Digital Transformation is far from being only a technology issue. Some might argue that technology is the easy part – change in working practices and cultures are often a harder nut to crack. As advisors to CIOs, speaking daily to leaders of technology in organisations across Europe we see an increasing focus on changing organisational structures, work patterns and of course workspaces.
Hot on the heels of the worldwide experiment in remote working forced on us by the Covid pandemic, come the management and monitoring tools as organisations come to terms with a workforce that is now at arms-length. In a blog from early 2020, IDC’s Holly Muscolino showed that there was already a tension between flexibility of workplace and security, and over 60% of respondents to our poll indicated that their workers’ expectations were higher than they could deliver in terms of user experience for remote working.

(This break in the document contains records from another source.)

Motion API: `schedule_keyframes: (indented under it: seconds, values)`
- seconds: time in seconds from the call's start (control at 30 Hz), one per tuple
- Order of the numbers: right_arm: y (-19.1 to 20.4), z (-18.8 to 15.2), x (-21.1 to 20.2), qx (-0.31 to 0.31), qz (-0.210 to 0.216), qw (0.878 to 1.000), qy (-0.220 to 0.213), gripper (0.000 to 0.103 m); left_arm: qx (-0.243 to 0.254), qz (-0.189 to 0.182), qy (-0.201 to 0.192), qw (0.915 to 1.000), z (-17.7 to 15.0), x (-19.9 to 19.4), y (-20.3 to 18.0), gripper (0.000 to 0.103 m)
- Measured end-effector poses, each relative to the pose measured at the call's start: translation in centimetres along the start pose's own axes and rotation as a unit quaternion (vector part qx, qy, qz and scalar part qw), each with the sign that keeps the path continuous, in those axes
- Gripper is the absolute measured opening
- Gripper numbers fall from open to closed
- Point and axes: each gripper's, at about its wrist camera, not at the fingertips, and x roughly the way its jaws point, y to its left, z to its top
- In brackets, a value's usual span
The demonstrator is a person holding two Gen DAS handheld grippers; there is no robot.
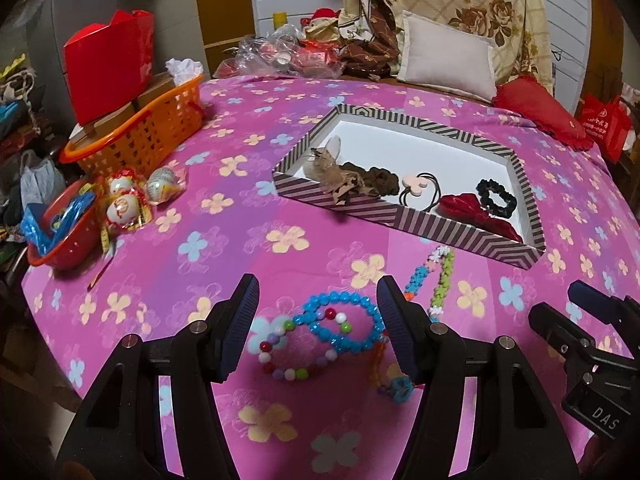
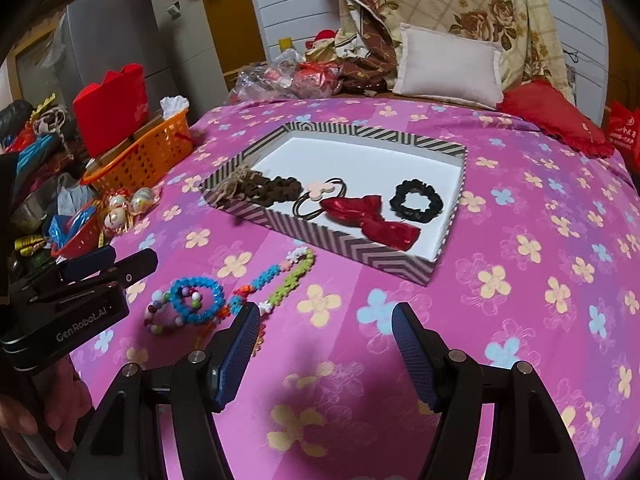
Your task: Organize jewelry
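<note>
A striped box (image 1: 448,232) (image 2: 352,250) with a white inside lies on the pink flowered bedspread. It holds a brown scrunchie (image 1: 372,178), a hair tie with a pink flower (image 1: 416,186), a red bow (image 2: 372,220) and a black scrunchie (image 1: 496,198) (image 2: 416,200). In front of it lie a blue bead bracelet (image 1: 344,320) (image 2: 196,304), a multicoloured bead bracelet (image 1: 296,350) and a green and blue bead chain (image 1: 436,276) (image 2: 284,280). My left gripper (image 1: 316,312) is open, just above the blue bracelet. My right gripper (image 2: 324,332) is open and empty, to the right of the beads.
An orange basket (image 1: 140,140) with a red box (image 1: 108,64) stands at the left edge of the bed. A red bowl (image 1: 68,236) and wrapped eggs (image 1: 124,204) lie near it. Pillows (image 1: 448,56) and clutter are at the back.
</note>
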Motion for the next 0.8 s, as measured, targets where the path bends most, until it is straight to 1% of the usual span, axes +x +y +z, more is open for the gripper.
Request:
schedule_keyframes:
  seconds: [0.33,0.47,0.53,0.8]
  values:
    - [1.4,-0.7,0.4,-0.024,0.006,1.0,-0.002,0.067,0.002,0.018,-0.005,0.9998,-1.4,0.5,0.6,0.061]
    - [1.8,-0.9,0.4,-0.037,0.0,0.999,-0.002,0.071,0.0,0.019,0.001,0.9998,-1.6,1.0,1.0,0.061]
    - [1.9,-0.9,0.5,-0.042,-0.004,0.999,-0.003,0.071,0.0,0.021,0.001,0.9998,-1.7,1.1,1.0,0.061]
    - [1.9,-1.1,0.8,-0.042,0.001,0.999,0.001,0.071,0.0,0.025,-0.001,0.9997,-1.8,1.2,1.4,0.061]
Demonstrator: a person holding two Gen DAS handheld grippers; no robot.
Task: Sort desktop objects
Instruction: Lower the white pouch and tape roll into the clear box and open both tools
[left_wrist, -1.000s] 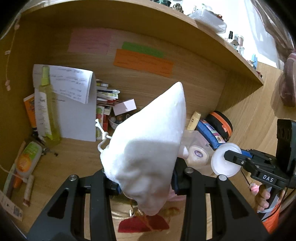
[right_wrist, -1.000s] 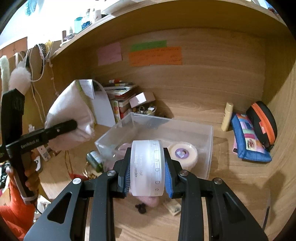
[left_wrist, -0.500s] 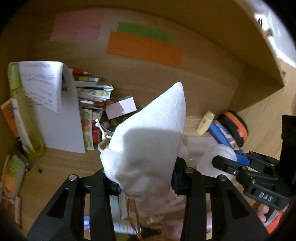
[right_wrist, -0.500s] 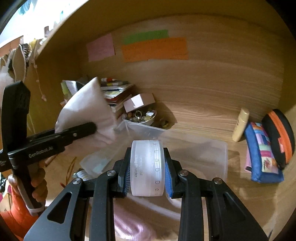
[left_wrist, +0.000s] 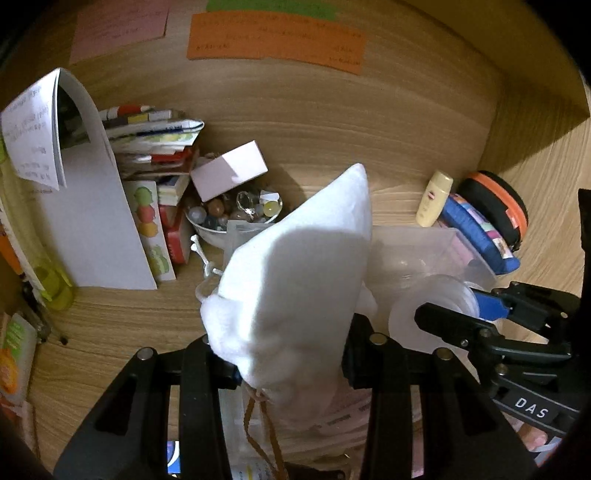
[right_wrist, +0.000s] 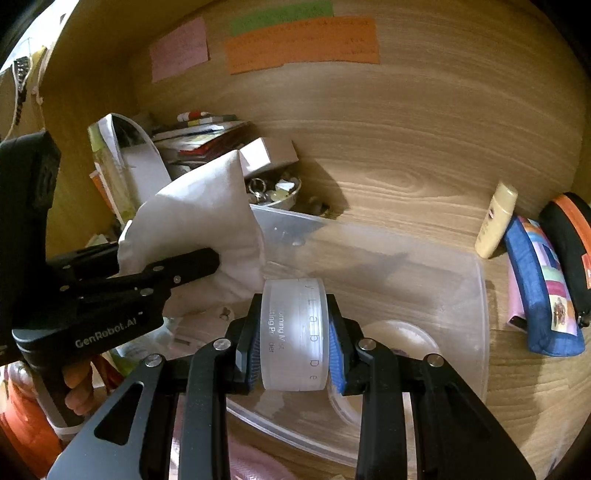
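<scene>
L gripper pinches white pouch; R gripper fingers clamp powder jar.

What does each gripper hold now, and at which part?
The left gripper pinches the white cloth pouch near its drawstring end. The right gripper clamps the round translucent jar across its flat faces.

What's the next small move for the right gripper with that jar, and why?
Probably lower it a little further and open. The right gripper is shut on the frosted jar, held on edge over the clear plastic bin, whose floor below looks mostly free. The left gripper grips the white pouch alongside, so keep clear of it.
</scene>
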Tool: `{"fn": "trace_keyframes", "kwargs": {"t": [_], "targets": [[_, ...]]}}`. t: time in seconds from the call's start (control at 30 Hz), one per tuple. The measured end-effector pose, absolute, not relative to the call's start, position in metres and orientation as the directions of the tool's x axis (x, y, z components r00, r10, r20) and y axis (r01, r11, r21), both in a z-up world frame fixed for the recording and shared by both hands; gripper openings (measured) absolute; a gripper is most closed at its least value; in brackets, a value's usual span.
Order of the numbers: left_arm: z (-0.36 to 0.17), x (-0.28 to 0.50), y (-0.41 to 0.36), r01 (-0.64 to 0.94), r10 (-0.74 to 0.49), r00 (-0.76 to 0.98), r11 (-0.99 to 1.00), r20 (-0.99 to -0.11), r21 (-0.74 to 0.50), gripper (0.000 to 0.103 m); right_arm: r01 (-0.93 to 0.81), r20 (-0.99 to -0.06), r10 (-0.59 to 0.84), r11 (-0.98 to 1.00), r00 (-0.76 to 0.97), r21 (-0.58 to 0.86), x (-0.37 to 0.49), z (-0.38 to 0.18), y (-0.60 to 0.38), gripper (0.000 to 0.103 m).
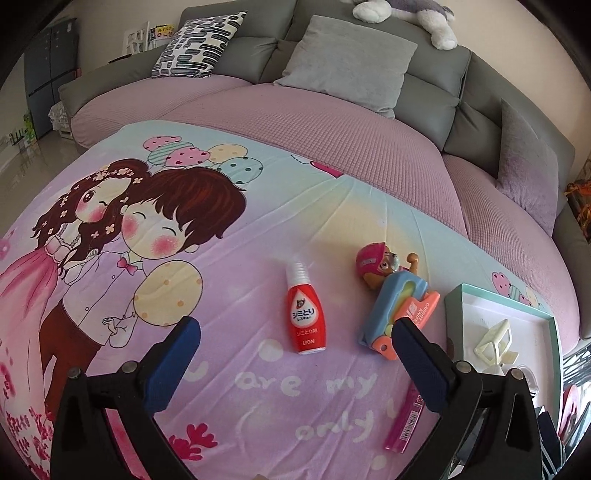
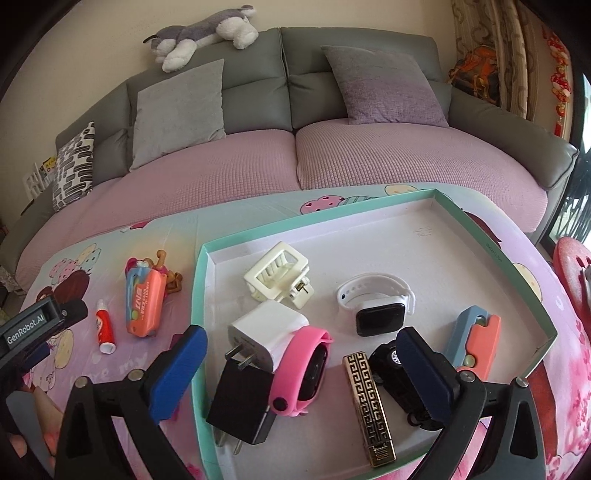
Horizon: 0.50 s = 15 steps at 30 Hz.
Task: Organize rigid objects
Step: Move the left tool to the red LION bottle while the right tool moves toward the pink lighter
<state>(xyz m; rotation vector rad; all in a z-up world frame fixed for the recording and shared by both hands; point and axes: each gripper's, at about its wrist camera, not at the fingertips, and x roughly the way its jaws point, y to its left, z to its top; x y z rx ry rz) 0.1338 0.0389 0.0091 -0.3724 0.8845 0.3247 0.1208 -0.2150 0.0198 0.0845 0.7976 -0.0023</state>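
Observation:
My left gripper [image 1: 295, 328] is open and empty above the cartoon-print cloth. Just beyond it lie a red LION bottle [image 1: 305, 314], a blue-and-orange toy case [image 1: 400, 312] and a pink-helmeted dog figure [image 1: 376, 266]. A pink tube [image 1: 404, 424] lies by its right finger. My right gripper [image 2: 303, 339] is open and empty over the teal-rimmed tray [image 2: 201, 295]. The tray holds a white charger [image 2: 267, 332], a black charger [image 2: 242, 406], a pink watch [image 2: 304, 369], a white watch [image 2: 376, 302], a cream hair claw [image 2: 277, 275], a gold patterned lighter [image 2: 369, 406], a black toy car [image 2: 391, 365] and a second blue-and-orange case [image 2: 474, 339].
A grey sofa with a pink cover [image 2: 295, 166] stands behind the table, with cushions and a plush dog [image 2: 207, 35] on its back. A red stool [image 2: 572, 273] is at the right. The left gripper's body [image 2: 33, 328] shows at the right wrist view's left edge.

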Motion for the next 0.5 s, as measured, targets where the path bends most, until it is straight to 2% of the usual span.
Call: {"fn": "trace_keyframes", "kwargs": {"t": [0.5], "targets": [[0.012,0.122,0.076,-0.475,0.190,0.624,0.862,-0.758,-0.175,0.103,-0.075,-0.718,0.095,0.995,0.690,0.059,0.121,0.015,-0.161,0.103]]}}
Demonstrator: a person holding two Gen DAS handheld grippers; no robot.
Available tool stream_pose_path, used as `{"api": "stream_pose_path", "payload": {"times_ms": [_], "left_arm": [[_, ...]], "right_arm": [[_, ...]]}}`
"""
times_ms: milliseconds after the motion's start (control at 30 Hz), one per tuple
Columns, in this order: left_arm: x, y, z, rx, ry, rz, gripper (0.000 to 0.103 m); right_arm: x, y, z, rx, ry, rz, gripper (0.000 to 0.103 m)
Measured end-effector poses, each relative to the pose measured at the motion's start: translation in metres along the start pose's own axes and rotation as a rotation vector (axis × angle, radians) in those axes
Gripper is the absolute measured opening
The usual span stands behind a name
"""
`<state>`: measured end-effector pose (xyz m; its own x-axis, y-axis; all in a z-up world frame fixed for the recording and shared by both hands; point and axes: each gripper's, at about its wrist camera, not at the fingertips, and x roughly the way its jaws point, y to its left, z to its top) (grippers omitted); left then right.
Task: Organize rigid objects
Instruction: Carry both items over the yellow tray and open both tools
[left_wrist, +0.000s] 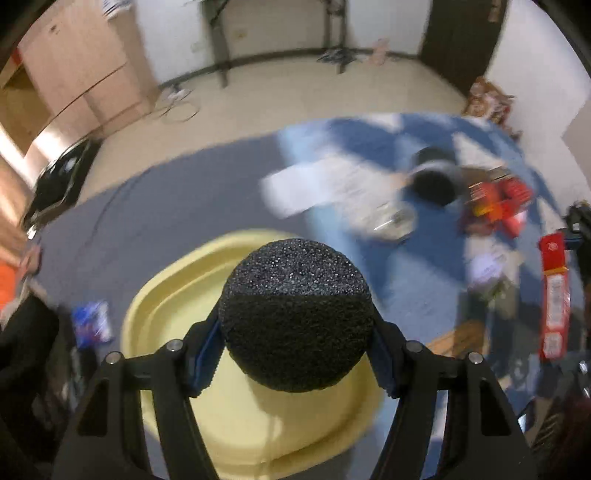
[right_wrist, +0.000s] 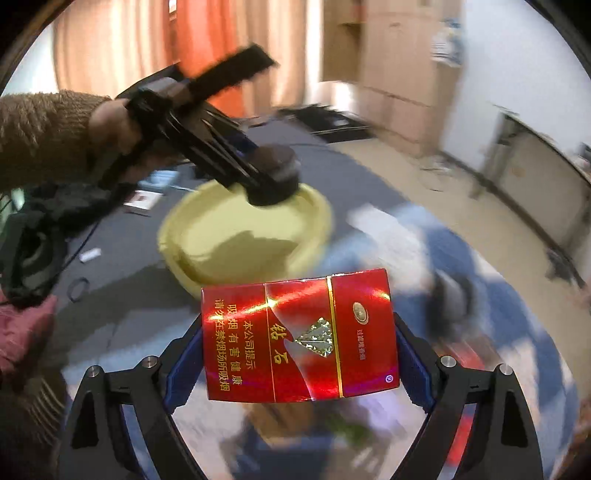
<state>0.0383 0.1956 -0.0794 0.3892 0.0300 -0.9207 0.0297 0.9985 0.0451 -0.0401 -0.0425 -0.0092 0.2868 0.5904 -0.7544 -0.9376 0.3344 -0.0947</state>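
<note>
My left gripper (left_wrist: 295, 332) is shut on a black, rough-surfaced round object (left_wrist: 295, 295), held just above a pale yellow tray (left_wrist: 166, 295). From the right wrist view, the left gripper (right_wrist: 273, 181) hangs over the far side of the tray (right_wrist: 236, 236) with that dark round object (right_wrist: 275, 177) between its fingers; a hand in a brown knitted sleeve (right_wrist: 44, 129) holds it. My right gripper (right_wrist: 299, 354) is shut on a red cigarette pack (right_wrist: 299, 336) with gold lettering, held in the air on the near side of the tray. The same red pack (left_wrist: 554, 295) shows at the right edge of the left wrist view.
A grey and blue cloth (left_wrist: 166, 206) covers the table. Blurred clutter lies far right: a black round thing (left_wrist: 432, 184), red packs (left_wrist: 498, 206), a metal piece (left_wrist: 395, 221). A small blue packet (left_wrist: 92, 321) lies left of the tray. A black bag (right_wrist: 33, 243) sits at the left.
</note>
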Motion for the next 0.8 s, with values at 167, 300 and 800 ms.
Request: {"api": "stream_pose_path", "payload": {"times_ms": [167, 300, 800], "left_arm": [[0.039, 0.07, -0.03, -0.146, 0.046, -0.011, 0.069], [0.064, 0.1, -0.038, -0.207, 0.075, -0.005, 0.069], [0.061, 0.103, -0.051, -0.303, -0.052, 0.018, 0.103]], "right_arm": [[0.092, 0.044, 0.05, -0.072, 0.043, 0.034, 0.09], [0.155, 0.065, 0.054, -0.079, 0.142, 0.027, 0.09], [0.209, 0.075, 0.069, 0.015, 0.164, -0.013, 0.102]]}}
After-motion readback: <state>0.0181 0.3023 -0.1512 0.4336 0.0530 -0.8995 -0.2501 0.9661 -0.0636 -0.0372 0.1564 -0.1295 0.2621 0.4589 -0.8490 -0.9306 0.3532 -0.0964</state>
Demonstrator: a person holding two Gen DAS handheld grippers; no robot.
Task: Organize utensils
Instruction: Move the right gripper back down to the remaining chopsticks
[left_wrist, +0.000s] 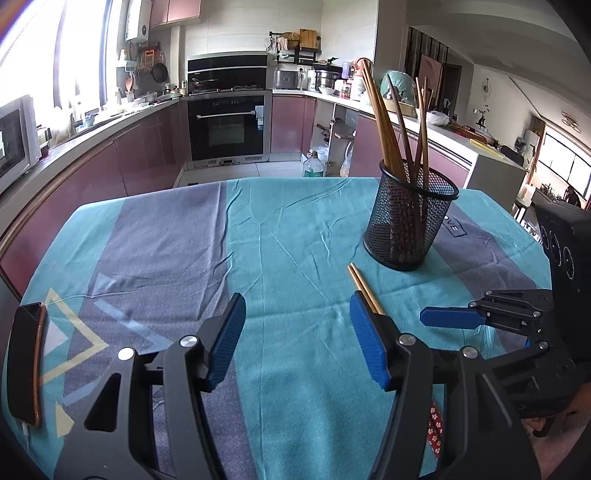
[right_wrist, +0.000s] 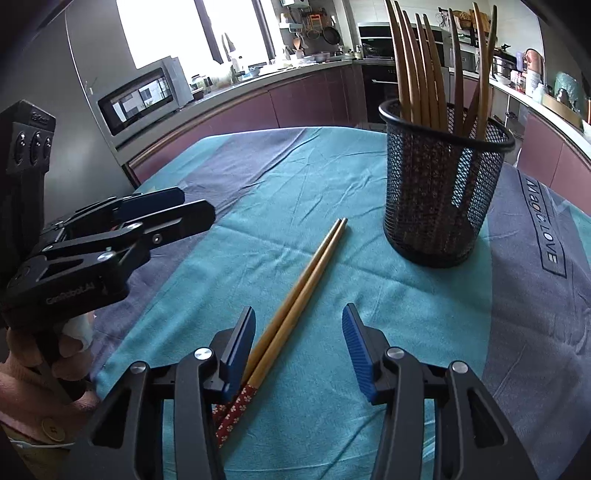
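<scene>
A pair of wooden chopsticks (right_wrist: 303, 280) with red flowered ends lies on the teal and purple tablecloth (right_wrist: 332, 177), in front of a black mesh holder (right_wrist: 439, 192) that has several chopsticks standing in it. My right gripper (right_wrist: 299, 336) is open and empty, low over the cloth, with the chopsticks' red ends beside its left finger. My left gripper (left_wrist: 297, 332) is open and empty. The chopsticks' tips (left_wrist: 364, 291) show just behind its right finger, and the holder (left_wrist: 406, 218) stands beyond. Each gripper shows in the other's view, the right one (left_wrist: 450, 317) and the left one (right_wrist: 162, 210).
A phone (left_wrist: 26, 362) with a cable lies at the table's left edge. Kitchen counters, an oven (left_wrist: 225, 122) and a microwave (right_wrist: 144, 96) stand beyond the table. A large water bottle (left_wrist: 314, 164) stands on the floor behind it.
</scene>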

As the year went on, a growing awareness that this was a long-term situation caused many organisations to consider the productivity and people management issues, with one poll suggesting that one in five employers either used, or planned to use software to monitor employees working from home.
The potential impact on employee privacy was quickly identified, and the cause célèbre toward the end of 2020 was the Microsoft Productivity Score in Microsoft 365. Many legal and moral questions were debated, not to mention the worth of such numbers collected at an individual level. An article in The Register from that time called out many problems and eventually the company back-tracked on individual data.
We can be sure that this is not the end of this debate. Employers will push at boundaries of acceptability in terms of employee monitoring as they always have, and the line between responsible management and intrusion into employee’s personal space whilst working from home still needs to be drawn.
Having spoken to many people with different views on this subject, in diverse industries, there are several questions that come around regularly. These are
· How do we manage the boundary between home and work life? Many people have chosen a remote work career and are comfortable with this, but when it is forced upon the majority we should not assume everyone can make that shift.
· How do we maintain productivity when the natural patterns of people’s days are often out of sync with each other? When we work in an office, much of this happens by default, the working culture of that office is something we buy into, consciously or unconsciously. Remote working, especially in this most challenging of times, is a different matter.
· What do we measure, and how does this work when it comes to annual review? Many of the things that we used to value are less important for remote workers. Should we be less concerned about inputs and more aligned to outputs?
· Are people now falling for a kind of “digital presenteeism”? This phenomenon was unhelpful in the office environment, it may be even more toxic remotely.
Every business will have different answers to these questions, and they will be more or less important depending on the existing culture of work. Indeed, there may be ways that we can improve our work culture – let us not fool ourselves that the office was the perfect way of arranging ourselves, especially in the 21st century. We have succeeded in replicating our existing structures in this enforced, temporary experiment, but this is surely not the end goal?
Technology, as always, will be a fundamental part of how we manage this – it is fundamental to how we now communicate and collaborate, and the Digital leader has a big responsibility for helping to guide their organisation on this journey, but they cannot do it alone. Every leader in any business plays a part in setting the tone. Our working culture cannot be formed by technology, but the tech we choose to implement and the data we choose to use will undoubtedly provide the scaffolding for ways of working that can become custom and practice very quickly.
Let us build processes that support, encourage and connect people. That feel as natural to use whether we have returned to offices, stay remote or work in a hybrid way, and that help us to achieve our objectives, rather than simply measuring inputs to the process.
If we do not consciously do that, we risk a monitoring culture that is damaging to mental health, promotes bad decisions and is ultimately unsustainable, which is bad news for both companies and their employees. Through collaboration with our peers, partners and wider communities there can be a better future of work than the one we left behind.